Analysis of a Non-coding RNA in Ectromelia Virus

Emily Berger, Vassar College ’10 and Prof. David Esteban

Ectromelia virus (ECTV) is an Orthopoxvirus and the causative agent of mousepox. Other members of the poxvirus family include Variola virus, which causes smallpox in humans, Vaccinia virus, which was used in the smallpox vaccine of the 19th and 20th centuries, and Cowpox virus, which was used in the development of the first known vaccine in 1796. Its close similarities to the unavailable Variola virus make ECTV a desirable model for the study of poxviruses.

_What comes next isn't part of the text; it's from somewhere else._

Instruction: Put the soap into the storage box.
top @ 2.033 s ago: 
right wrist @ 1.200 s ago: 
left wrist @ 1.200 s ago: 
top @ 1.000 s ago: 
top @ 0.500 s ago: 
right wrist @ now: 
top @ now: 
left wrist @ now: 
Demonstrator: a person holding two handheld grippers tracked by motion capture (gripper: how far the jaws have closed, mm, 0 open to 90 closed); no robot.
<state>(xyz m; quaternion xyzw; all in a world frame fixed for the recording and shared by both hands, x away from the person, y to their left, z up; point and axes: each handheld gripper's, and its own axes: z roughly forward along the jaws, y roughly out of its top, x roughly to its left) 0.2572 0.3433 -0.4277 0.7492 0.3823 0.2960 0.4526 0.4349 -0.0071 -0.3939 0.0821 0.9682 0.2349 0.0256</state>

The genome of ECTV encodes a recently identified non-coding RNA. That is, the gene is transcribed into a hairpin RNA, but is not translated into protein. The purpose of this study was to analyze the gene to determine its function and expression patterns in viral infection and replication. To do this, a knockout mutant virus was created, replacing the stem-loop structure of the RNA with a red fluorescent protein. BSC-1 cell cultures were infected with wildtype ECTV also containing a red fluorescent protein, as well as the knockout mutant ECTV. As viral infection spreads in a confluent cell culture, infected cells release viral progeny, which subsequently infect neighboring cells. The size of these circular zones of infected cells, referred to as plaques, is used to assay the replication of a virus. Fluorescence microscopy was used to characterize the morphology of plaques from both viral infections. Mutant virus lacking the hairpin RNA was seen to be defective in replication or transmission, resulting in smaller plaques. PCR is currently being performed on viral DNA from the mutant ECTV infections. This DNA will be sequenced to confirm the identity of the virus sample as the mutant genotype. Reverse transcriptase PCR (RT-PCR) was used to determine the presence of a transcript of the gene of interest at specific time points during the course of infection. The size of DNA fragments detected from samples isolated at various times during infection can be used to identify the RNA as an early or late transcript, meaning the gene is expressed by the virus either early or late in the infection cycle. The knowledge gained by determining the function of the non-coding RNA in the Ectromelia genome may be applicable to related viruses, giving us a greater understanding of the infection and replication cycles of poxviruses in general.